Greene also mentions that after 1910 Vachal dedicated himself almost exclusively to book design, "an increasingly eccentric and inventive programme". It is true that turning his back on the trends of his day made Vachal's work more difficult to comprehend, and the artist lived largely in obscurity, his work appreciated only by a select few. He only experiencing a brief revival in the 1960s, and then much greater and wider appreciation in the early 1990s, more than twenty years after his death. During his creative peak his success was far dimmer, though among those who adored and collected Vachal's work, was Josef Portman, a retired clerk and lover of art from Moravia. It was he who commissioned Josef Vachal to paint the walls of his home in Litomysl in the early 1920s, today's restored Portmoneum.

Standing in the Portmoneum in Litomysl, Moravia, a house which from the outside one would mistake for an unremarkable little building, is really quite a fascinating experience - three small rooms the walls of which are painted from top to bottom with endless chains of esoteric symbols and themes and figures. A mountainous landscape, a forest of thieves. An angel, a demon, death leading a band of noblemen across the bridge of no-return, the light of God on the ceiling from which all hope ensues. Blues seep into greens, yellows and reds, in a mix one would think should be garish but somehow isn't. If anything, it is carnivalesque. Though daring, heretical, there is a humorous quality in the work. And, it's important to say, it doesn't take itself all too seriously, although it is exquisitely done, with an incredible amount of attention paid to each detail. One can spend hours pondering the mosaic, literally hundreds of elements that take turns receding and coming to the fore. Even the cabinets, and very bed are carved in Vachal's characteristic choppy and angular style, themselves painted with demons, one of the most beautiful displayed on one of the armoires - a princely canine face. There is a Naivist quality too, something child-like about the rooms. The Portmoneum is a miniature Mardi Gras for the everyday, celebrating the mystery of life, and death, and ultimately, a renewal.

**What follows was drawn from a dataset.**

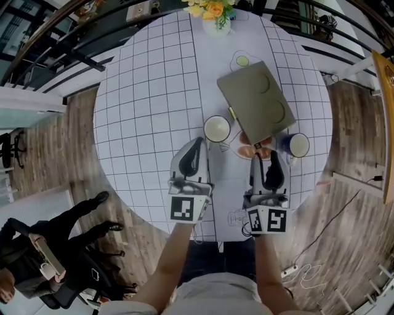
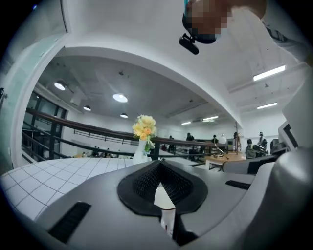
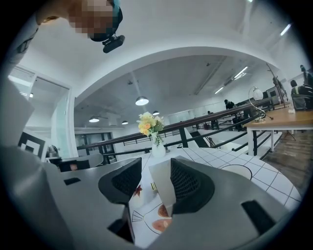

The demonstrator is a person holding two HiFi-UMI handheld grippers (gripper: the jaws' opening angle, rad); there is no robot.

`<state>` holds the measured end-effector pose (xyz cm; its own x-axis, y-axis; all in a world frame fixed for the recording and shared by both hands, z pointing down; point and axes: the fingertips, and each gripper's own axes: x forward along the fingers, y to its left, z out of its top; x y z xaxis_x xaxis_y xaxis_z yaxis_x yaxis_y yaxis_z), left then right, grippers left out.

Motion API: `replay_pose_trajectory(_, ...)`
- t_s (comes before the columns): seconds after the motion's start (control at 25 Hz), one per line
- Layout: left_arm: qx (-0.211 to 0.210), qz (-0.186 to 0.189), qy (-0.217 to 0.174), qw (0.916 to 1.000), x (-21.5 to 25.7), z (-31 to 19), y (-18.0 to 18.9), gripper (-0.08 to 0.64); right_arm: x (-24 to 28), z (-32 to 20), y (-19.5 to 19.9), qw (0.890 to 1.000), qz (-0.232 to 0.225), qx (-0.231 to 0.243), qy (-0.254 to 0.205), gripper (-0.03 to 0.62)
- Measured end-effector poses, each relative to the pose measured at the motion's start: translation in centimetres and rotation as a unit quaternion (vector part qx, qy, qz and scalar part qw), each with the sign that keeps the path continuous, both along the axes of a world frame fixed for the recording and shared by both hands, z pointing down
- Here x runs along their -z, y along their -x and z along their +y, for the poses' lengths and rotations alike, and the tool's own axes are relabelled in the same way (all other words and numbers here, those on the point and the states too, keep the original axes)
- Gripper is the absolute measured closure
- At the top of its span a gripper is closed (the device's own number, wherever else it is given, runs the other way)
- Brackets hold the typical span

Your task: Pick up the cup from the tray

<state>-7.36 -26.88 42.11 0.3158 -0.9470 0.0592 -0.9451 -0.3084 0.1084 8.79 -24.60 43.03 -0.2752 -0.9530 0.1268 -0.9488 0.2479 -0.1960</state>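
Note:
A white cup (image 1: 217,129) hangs just left of the olive tray (image 1: 252,92), at the tip of my left gripper (image 1: 199,141). In the left gripper view, that gripper (image 2: 159,168) has its pads met at the tips, with a white strip of the cup (image 2: 166,205) pinched below them. My right gripper (image 1: 261,154) sits at the tray's near corner. In the right gripper view its jaws (image 3: 155,180) stand apart. The pale tray corner (image 3: 164,188) lies against the right pad, with a gap to the left one.
A blue cup (image 1: 298,145) stands right of the tray. A vase of yellow flowers (image 1: 215,15) is at the table's far edge, with a small round coaster (image 1: 242,61) nearer. A mat with an orange drawing (image 3: 156,222) lies under the right gripper. A seated person (image 1: 37,246) is at lower left.

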Motion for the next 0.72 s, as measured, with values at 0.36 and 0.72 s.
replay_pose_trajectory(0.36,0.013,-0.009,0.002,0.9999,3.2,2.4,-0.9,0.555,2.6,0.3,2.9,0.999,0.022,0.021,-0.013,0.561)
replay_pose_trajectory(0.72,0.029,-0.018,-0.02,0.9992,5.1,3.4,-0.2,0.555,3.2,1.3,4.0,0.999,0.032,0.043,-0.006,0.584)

But, what a state it was in, just ten years ago, thoroughly unrecognisable. Belonging to the National Gallery, without the necessary funds, the paint peeling from the walls in a manner befitting a rusty factory door, not a hidden masterpiece. Here publisher Ladislav Horacek describes the process of how he became involved with restoring the small house in Litomysl, a project that took two years time and great dedication from a small team of restorers:

"Dr Martin Machovec sent me a letter asking me whether I would be interested in saving the Portman house, since as Paseka publishers, we published Vachal's works. Until then I hadn't known whether the house really existed, or whether it was a literary fiction - mentioned in Vachal's Blood Novel from 1924. When I saw the house for the first time the paintings were in horrible condition. We were afraid the whole thing would fall apart within a year. Until then, the building had belonged to the National Gallery, which however, didn't have enough money to pay for the reconstruction. So, Paseka bought the house, and we started what would be a two-year process restoring the house to its original state. Everything was redone - the ceilings and the walls, while the paintings themselves were restored using a non-traditional and quite problematic technique, the paintings covered by a kind of gauze, that literally saw them lifted off of the walls. Then they were put back, and the last phase of restoration saw missing pieces filled in, redone according to existing photographs."

Next month will mark ten years since the project was completed and the house opened to the public. In that period the Portmoneum has become one of the many attractions to see in Litomysl, and in no small way it has contributed to the rediscovery and appreciation of the work of Josef Vachal: his paintings, prints, and books.